Serious long-term side effects dog hepatopancreatic HIFU

December 7, 2009

Though generally deemed safe, high-intensity focused-ultrasound ablation of liver and pancreas cancers can lead to delayed complications. According to Korean researchers, practitioners should be aware of-and watch closely for-local and systemic post-HIFU side effects several years down the road.

Though generally deemed safe, high-intensity focused-ultrasound ablation of liver and pancreas cancers can lead to delayed complications. According to Korean researchers, practitioners should be aware of-and watch closely for-local and systemic post-HIFU side effects several years down the road.

“It is essential to have awareness of the possible, and especially delayed, complications after HIFU and their imaging features for avoiding a more serious situation,” said principal investigator Dr. Seung-Eun Jung, a professor of radiology at the Catholic University of Korea.

“If a possible complication develops during HIFU, the procedure must be stopped immediately,” said Jung in an interview with Diagnostic Imaging.

Jung and colleagues at the university’s St. Mary’s Hospital in Seoul evaluated local and systemic complications from HIFU in patients with hepatic and pancreatic cancer. One hundred fourteen consecutive patients with hepatocellular carcinoma (n = 57), pancreatic cancer (n = 35), and liver metastases (n = 22) were enrolled from January 2006 through December 2008. Researchers monitored patients’ vital signs, hepatorenal function, skin burns, local reactions, and overall systemic effects before, during, and after HIFU. All patients underwent MR imaging before and two weeks after ablation. Those with delayed complications on follow-up underwent CT and additional MRI scanning.
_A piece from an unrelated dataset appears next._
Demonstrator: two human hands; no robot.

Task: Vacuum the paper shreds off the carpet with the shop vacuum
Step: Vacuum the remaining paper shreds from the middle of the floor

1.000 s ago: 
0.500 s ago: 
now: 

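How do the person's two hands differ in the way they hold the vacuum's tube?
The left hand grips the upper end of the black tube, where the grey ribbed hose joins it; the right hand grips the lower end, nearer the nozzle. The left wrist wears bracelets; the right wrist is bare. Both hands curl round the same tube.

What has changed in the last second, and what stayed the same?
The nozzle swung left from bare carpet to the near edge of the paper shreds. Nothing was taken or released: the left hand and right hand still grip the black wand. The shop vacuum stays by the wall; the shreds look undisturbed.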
The investigators found that, though fairly common, a number of HIFU complications may not become apparent until about a month after the procedure while some may take up to three years to show up. Jung released her group’s findings at the 2009 RSNA meeting.

All patients had skin redness, edema, and pain in the treatment area while two of them suffered third-degree degree burns. All patients with liver tumors developed rib necrosis at the intersection of the ultrasound beam path; the condition did not require further treatment. One patient had a pneumothorax linked to the artificial pleural effusions done in 53 patients to create a sonographic window for optimal liver mass ablation. Another had a spontaneous periprocedural pleural effusion requiring drainage. Another patient developed a biliary obstruction and died.

All pancreatic cancer patients developed vertebral body necrosis due to unwanted deep penetration; 10 of them suffered subcutaneous fat necrosis of the anterior abdominal wall; and two developed fistulas between the tumor and duodenum.

Extremely delayed HIFU-related complications appeared only in patients with liver tumors. Investigators caught a fistula between an abscess of the abdominal wall and the ablated tumor in one patient at four-week follow-up. They also found a diaphragmatic rupture in one patient and rib fractures in another at, respectively, 24- and 32-months follow-up.

Most operators are careful during HIFU and the immediate complication rate remains low and usually manageable. However, major complications, which had not been reported until now, can be expected two or even three years after the procedure, Jung said.

“Most complications are developed mainly around the targeted lesions or along the ultrasound path and are closely associated with ultrasound bioeffects,” she said.